I’ve been writing a lot about grief this year.
I’m pretty sure my next project is going to concern the circus.

Later this year, I’ll have pieces from the prose poem sequence out with Packingtown Review, Kenyon Review Online, AGNI, and Shadowbox Magazine. I also have two nonfiction shorts forthcoming this year from Sweet. These pieces concern the recent death of my younger brother, Austin–or, maybe it’s more accurate to say they concern me as I learned to deal with his death. And my poem “Selling the Saddle” will be out in Cave Wall next year. This is a longer poem that traverses everything from sex to death, from tampons to Kentucky basketball legends. It sprawls. I kind of love it.

These are all great journals, and I’m thrilled to be included in them. Also, I tend to post little “behind-the-writing” pieces on my blog for each publication. To read those and see my previous publications, please see this site.

Many thanks, Elizabeth! As I said to you once, I look forward to some distant kitchen where we will bake and cook and eat and write together into the wee hours of the morning.

Reflections on the private MFA, year 1 (part 3): the reading list

Here are a few of the books I read this year, during the life of the blog so far, in no particular order. Happy to answer questions or comments about any of these, as always.

Nonfiction:

  • The Brief Immortal Life of Henrietta Lacks*, Rebecca Skloot
  • Switch, Chip and Dan Heath
  • One Person/Multiple Careers, Marci Alboher
  • My Reading Life, Pat Conroy
  • The Gifts of Imperfection, Brené Brown
  • The Creative Habit, Twyla Tharp
  • On Writing, Stephen King*
  • The Writing Life, Annie Dillard

Fiction:

  • Honoring Juanita, Hans Ostrom
  • The Atlas of Love, Laurie Frankel
  • Big Machine, Victor LaValle
  • Great House, Nicole Krauss
  • Pictures of You, Caroline Leavitt
  • Under Heaven, Guy Gavriel Kay
  • Before You Suffocate Your Own Fool Self, Danielle Evans
  • A Thread Of Sky, Deanna Fei
  • Take Me Home, Brian Leung
  • Skippy Dies, Paul Murray
  • The Calligrapher’s Daughter, Eugenia Kim
  • Edinburgh, Alexander Chee
  • A Tree Grows in Brooklyn, Betty Smith

And there are a number of books I love to reread, too. Here are a few:

  • Three Junes, Julia Glass
  • Straight Man and Empire Falls, Richard Russo
  • Cold Comfort Farm, Stella Gibbon
  • I Capture the Castle, Dodie Smith
  • The Guernsey Potato Peel Pie and Literary ventolin pills Society, Mary Ann Shaffer and Annie Barrows
  • A Homemade Life, Molly Wizenberg
  • Most books by Guy Gavriel Kay
  • The Sum of Our Days, Isabel Allende
  • The Sisterhood of the Traveling Pants quartet, Ann Brashares
  • A Severed Wasp, Madeleine L’Engle
  • Bird by Bird, Anne Lamott
  • Tender at the Bone and other food memoirs, Ruth Reichl

And by request, a few of the writerly sites I’ve been reading.

  • Koreanish, by Alexander Chee (check out his entry on the novel!).
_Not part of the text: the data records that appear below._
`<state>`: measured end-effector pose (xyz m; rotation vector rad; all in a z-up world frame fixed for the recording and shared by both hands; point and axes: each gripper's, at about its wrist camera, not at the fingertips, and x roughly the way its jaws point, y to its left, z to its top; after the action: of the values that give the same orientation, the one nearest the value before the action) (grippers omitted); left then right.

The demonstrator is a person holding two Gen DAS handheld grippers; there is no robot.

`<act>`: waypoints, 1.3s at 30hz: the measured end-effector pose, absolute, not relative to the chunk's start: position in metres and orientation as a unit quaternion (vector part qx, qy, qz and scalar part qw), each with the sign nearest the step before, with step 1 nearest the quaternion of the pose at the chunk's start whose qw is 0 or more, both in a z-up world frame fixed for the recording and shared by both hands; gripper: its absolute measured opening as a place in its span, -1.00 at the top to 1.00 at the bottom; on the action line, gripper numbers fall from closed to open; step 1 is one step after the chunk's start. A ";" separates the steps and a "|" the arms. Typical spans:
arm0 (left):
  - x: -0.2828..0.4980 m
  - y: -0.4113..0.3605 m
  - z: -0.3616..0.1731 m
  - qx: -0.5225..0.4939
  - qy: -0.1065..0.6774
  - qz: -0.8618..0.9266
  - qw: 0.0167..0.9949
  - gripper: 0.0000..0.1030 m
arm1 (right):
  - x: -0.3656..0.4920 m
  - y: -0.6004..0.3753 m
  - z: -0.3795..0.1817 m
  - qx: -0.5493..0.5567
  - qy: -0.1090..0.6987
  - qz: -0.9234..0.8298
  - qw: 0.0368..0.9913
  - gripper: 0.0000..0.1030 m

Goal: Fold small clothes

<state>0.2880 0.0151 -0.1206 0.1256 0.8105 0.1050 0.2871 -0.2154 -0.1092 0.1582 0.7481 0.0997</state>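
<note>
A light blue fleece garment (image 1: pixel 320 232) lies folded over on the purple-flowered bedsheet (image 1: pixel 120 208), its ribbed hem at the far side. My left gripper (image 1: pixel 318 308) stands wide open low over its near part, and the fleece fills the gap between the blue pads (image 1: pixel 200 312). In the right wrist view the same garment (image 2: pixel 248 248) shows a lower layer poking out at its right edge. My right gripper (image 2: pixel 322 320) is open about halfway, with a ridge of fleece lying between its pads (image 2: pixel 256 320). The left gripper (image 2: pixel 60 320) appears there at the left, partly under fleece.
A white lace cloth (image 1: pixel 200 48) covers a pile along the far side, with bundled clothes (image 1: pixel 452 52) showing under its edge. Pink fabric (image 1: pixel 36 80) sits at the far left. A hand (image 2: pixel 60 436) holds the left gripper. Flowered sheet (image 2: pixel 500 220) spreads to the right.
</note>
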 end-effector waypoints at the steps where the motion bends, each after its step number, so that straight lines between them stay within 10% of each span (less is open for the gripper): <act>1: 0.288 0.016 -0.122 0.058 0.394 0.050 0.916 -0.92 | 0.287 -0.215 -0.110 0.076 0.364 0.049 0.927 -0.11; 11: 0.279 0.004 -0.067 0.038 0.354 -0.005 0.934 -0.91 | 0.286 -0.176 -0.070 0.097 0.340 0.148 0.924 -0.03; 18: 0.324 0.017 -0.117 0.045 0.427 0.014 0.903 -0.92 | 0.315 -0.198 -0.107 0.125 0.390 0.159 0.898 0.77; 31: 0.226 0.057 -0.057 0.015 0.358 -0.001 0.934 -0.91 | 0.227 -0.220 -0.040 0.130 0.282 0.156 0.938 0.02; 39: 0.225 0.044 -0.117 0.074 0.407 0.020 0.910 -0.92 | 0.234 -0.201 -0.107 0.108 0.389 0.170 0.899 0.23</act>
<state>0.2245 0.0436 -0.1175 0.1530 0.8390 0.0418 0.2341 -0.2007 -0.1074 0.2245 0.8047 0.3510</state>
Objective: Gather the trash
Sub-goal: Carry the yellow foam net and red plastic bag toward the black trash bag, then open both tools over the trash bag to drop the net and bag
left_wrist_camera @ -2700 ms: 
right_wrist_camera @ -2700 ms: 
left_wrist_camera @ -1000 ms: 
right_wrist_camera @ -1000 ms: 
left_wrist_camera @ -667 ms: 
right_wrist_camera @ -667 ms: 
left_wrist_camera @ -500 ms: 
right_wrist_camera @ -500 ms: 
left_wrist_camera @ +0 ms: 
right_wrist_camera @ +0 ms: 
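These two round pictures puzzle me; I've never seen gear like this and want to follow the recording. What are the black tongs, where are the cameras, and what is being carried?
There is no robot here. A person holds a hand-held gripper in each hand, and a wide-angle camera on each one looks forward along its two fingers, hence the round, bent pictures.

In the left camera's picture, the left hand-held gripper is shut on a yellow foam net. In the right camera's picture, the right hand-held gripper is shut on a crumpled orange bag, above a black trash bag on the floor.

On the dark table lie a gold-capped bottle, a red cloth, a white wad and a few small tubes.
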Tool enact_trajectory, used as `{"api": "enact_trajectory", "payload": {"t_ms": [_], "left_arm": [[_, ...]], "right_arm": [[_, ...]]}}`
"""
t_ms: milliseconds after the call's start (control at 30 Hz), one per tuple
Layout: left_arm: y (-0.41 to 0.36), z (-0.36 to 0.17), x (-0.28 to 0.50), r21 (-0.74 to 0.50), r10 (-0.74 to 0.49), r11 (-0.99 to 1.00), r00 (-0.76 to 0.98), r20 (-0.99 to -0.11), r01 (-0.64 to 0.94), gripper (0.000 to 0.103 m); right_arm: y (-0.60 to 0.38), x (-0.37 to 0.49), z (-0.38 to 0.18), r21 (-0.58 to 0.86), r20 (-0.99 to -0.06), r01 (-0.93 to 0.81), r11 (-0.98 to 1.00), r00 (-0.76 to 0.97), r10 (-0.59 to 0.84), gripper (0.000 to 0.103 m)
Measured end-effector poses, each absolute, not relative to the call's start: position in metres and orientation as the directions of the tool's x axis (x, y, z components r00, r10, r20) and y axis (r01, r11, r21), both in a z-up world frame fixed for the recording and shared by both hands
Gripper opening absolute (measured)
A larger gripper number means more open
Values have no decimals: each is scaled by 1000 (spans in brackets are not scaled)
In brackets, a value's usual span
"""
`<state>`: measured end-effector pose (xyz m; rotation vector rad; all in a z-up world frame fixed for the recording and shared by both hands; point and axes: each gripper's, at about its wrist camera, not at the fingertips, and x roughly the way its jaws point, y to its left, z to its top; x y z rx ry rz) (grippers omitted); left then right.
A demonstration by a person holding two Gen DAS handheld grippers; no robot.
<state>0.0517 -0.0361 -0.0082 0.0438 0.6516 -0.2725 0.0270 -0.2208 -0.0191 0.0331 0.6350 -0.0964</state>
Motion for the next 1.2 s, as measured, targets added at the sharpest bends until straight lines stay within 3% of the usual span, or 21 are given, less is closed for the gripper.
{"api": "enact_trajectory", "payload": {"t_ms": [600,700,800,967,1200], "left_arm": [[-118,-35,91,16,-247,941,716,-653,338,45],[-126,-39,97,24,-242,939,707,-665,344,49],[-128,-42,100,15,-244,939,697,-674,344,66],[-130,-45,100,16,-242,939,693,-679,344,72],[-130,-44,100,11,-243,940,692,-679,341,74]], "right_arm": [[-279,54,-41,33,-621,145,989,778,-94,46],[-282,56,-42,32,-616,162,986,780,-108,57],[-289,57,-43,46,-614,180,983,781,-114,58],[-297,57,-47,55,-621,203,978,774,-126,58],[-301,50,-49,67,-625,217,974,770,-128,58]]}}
He doesn’t post very often, but when he does….ah. My model for blog entries as well-written essays.
  • Tea and Cookies, by Tara Austen Weaver (love her description of her writing process)
  • Occasionally, I check in at Advice to Writers for inspiration, a sort of kick-in-the pants to suck it up and get going.
  • Dear Sugar at The Rumpus’s advice column”Write Like A MF” is already a classic.
  • New Twitterquaintance Christine Lee Zilka already has an MFA, and is writing her novel at 80,000 Words.

Look for the “others’ private MFA” series, coming right up!

New Feature: A Series on (Private) MFA’s

Over the next few months, I’ll be asking a number of writer friends to answer (approximately) 5 questions about MFAs–whether they had MFA’s, or not, and how their MFA’s were structured, and how they would design their own private MFA. Again, I want to stress that I’m not against traditional MFA’s. But I am fascinated by the current debate about them. So this feature is about curiosity and learning about differently structured programs,and thinking about what what one gets from an MFA, or not. And it lets me introduce you to some of my favorite people and writers.

Mark McGurl’s recent article in The Los Angeles Review of Books, by the way, is an interesting order ventolin no prescription reflection on MFA’s and creative writing. Among the questions he answers are “Why does everyone hate creative writing programs so much?” and  “Are writers ashamed of being writers?” But because I read so much contemporary fiction, I really appreciate what he has to say about contemporary novels:

“..I think what is going on in these indictments of the mediocrity of contemporary fiction is a kind of unacknowledged mourning. What is mourned is not good new novels, of which there are still plenty—of which there may be more than ever—but the passing of a culture in which the novel was more central than it is now…”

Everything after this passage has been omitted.